Linke bremst Abwicklung WMG: Entscheidung erst im Sommer

Warendorf - 

Bürgermeister Axel Linke hat vorgeschlagen, sich bis 30. Juni Zeit mit einer neuen Lösung für Warendorf Marketing zu nehmen. Damit reagiert er auf die offenbar fehlende Mehrheit für sein Projekt.

Bürgermeister Axel Linke hat das Thema „ Auflösung der Warendorf Marketing GmbH“ in die Warteschleife gelegt. Am Montagabend resümierte er das bisherige Echo auf das von ihm vertretene Modell, das Stadtmarketing ins Rathaus zurückzuholen und der Kulturabteilung zuzuschlagen. Er schlage vor, das Thema zurückzustellen, „da die Situation so nicht entscheidungsreif ist“. Das Einverständnis der Mitglieder im Haupt-, Finanz- und Wirtschaftsausschuss vorausgesetzt, wolle er lieber bis Ende Juni damit warten.

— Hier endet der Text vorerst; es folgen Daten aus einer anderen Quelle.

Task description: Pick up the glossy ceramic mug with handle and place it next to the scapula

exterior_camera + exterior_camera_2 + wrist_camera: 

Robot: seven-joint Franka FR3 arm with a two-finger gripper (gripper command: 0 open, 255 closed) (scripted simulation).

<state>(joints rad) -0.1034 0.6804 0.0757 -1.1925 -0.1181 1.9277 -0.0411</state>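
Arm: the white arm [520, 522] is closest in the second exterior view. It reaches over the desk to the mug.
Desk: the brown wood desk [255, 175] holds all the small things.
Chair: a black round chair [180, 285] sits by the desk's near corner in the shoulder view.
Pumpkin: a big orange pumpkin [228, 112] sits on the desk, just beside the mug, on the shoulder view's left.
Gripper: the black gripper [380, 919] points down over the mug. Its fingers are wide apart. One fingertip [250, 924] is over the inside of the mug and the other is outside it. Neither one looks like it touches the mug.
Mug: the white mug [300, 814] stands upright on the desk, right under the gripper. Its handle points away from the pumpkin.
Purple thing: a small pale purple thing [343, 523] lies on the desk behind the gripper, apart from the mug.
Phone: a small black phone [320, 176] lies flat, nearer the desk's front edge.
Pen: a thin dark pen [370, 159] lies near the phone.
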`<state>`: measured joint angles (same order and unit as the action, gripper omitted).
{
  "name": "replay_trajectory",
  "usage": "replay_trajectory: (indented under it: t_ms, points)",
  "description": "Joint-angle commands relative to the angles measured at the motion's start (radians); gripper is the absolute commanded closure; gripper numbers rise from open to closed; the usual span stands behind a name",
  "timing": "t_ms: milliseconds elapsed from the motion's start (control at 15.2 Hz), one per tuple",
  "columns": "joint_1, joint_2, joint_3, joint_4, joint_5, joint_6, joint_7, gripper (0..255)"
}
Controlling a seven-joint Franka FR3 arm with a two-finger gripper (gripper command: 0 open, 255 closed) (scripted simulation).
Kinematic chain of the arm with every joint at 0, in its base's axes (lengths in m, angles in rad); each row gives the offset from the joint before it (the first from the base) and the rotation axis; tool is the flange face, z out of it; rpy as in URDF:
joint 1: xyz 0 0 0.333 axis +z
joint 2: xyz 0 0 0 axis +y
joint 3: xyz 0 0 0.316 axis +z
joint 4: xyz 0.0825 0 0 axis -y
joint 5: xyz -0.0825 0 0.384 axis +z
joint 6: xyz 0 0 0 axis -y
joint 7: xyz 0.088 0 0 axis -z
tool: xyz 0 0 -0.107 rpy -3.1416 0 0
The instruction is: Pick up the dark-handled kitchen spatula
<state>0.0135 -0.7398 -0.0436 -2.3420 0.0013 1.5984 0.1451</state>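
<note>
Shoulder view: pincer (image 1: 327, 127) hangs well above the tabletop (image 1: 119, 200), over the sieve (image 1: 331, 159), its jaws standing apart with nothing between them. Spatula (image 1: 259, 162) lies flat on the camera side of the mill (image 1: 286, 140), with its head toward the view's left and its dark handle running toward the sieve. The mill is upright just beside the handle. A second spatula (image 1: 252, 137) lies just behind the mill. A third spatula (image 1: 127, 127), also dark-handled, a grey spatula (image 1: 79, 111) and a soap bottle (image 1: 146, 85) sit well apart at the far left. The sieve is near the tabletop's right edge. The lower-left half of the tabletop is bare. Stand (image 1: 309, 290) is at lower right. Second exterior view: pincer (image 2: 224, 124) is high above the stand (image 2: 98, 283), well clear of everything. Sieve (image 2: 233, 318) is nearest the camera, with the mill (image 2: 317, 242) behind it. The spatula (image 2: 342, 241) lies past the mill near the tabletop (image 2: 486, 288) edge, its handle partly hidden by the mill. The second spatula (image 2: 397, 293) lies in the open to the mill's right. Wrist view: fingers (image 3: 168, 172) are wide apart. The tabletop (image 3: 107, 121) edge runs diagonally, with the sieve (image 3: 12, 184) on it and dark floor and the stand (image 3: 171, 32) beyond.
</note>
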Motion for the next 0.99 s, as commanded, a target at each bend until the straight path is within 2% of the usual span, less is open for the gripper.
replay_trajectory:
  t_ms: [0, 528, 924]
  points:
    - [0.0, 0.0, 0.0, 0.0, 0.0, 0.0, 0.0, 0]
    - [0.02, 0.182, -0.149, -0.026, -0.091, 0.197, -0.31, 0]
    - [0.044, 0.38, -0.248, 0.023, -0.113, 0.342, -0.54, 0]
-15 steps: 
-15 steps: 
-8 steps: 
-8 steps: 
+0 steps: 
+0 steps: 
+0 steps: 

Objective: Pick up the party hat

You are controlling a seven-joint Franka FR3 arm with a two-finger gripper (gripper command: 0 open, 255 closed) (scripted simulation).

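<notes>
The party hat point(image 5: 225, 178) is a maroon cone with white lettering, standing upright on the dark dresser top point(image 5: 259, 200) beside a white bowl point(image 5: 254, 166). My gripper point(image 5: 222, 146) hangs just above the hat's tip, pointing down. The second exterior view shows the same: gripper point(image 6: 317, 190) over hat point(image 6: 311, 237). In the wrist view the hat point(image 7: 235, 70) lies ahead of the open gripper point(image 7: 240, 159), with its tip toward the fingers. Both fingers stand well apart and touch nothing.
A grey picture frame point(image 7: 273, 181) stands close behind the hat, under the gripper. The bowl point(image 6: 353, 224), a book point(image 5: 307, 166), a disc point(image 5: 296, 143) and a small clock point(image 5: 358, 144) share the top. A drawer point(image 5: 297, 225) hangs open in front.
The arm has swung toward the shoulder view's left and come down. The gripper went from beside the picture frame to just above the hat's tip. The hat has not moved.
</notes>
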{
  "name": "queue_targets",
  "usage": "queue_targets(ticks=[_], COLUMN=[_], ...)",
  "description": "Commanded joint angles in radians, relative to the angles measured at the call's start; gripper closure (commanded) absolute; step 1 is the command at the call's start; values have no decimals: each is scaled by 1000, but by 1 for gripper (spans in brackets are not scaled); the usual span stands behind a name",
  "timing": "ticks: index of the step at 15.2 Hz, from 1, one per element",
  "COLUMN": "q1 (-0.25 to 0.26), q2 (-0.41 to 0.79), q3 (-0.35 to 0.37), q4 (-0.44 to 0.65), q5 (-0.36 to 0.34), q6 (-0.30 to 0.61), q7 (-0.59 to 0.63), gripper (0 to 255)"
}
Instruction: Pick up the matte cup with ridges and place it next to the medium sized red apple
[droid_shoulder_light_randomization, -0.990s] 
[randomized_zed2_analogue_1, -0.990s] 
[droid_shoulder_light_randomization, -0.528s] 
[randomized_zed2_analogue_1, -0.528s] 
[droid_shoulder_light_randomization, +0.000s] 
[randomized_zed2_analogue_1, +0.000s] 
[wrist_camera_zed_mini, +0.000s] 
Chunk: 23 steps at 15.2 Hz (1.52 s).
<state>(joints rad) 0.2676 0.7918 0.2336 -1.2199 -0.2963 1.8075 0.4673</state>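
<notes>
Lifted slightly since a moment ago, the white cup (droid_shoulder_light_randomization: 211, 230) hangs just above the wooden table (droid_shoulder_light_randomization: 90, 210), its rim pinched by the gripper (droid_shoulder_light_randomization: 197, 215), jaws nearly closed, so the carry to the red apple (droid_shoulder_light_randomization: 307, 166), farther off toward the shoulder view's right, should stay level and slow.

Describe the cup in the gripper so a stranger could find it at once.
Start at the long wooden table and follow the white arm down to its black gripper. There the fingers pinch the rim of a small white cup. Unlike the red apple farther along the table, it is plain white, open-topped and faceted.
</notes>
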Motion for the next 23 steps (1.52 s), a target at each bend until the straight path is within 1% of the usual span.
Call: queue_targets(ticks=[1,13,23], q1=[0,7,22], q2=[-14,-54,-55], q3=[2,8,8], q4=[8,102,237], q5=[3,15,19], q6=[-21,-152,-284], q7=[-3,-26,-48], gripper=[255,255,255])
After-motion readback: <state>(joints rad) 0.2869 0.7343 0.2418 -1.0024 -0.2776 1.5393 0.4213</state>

Hermann-Joseph Vinke (CDU) passte das nicht so recht. „Grundsätzlich ist das nicht so gut – wir schieben das schon so lange vor uns her“, meinte er. Es stelle sich außerdem die Frage, wie der Interims-WMG-Geschäftsführer dazu stehe – Dr. Dietrich Meendermanns Vertrag laufe ja vorher aus? „Ich glaube, auf einen oder zwei Monate wird es ihm nicht ankommen“, schätzte Bürgermeister Linke das mit Blick auf den Anwesenden ein. Es gehe ja um eine „zukunftsfähige und tragfähige Lösung“.

Axel Linke schlug dem Ausschuss vor, eine interfraktionelle Arbeitsgruppe zu bilden, die sich mit einer geeigneten Lösung beschäftigen und dann im Sommer vorlegen könne. Und zwar unter Beteiligung des Wirtschaftsforums. Damit ist Montagabend eingetreten, was nach einer WN-Umfrage erwartbar war: Die Mehrheit der Ratsfraktionen hatte sich mit der Auflösung von WMG in dieser Form nicht anfreunden können.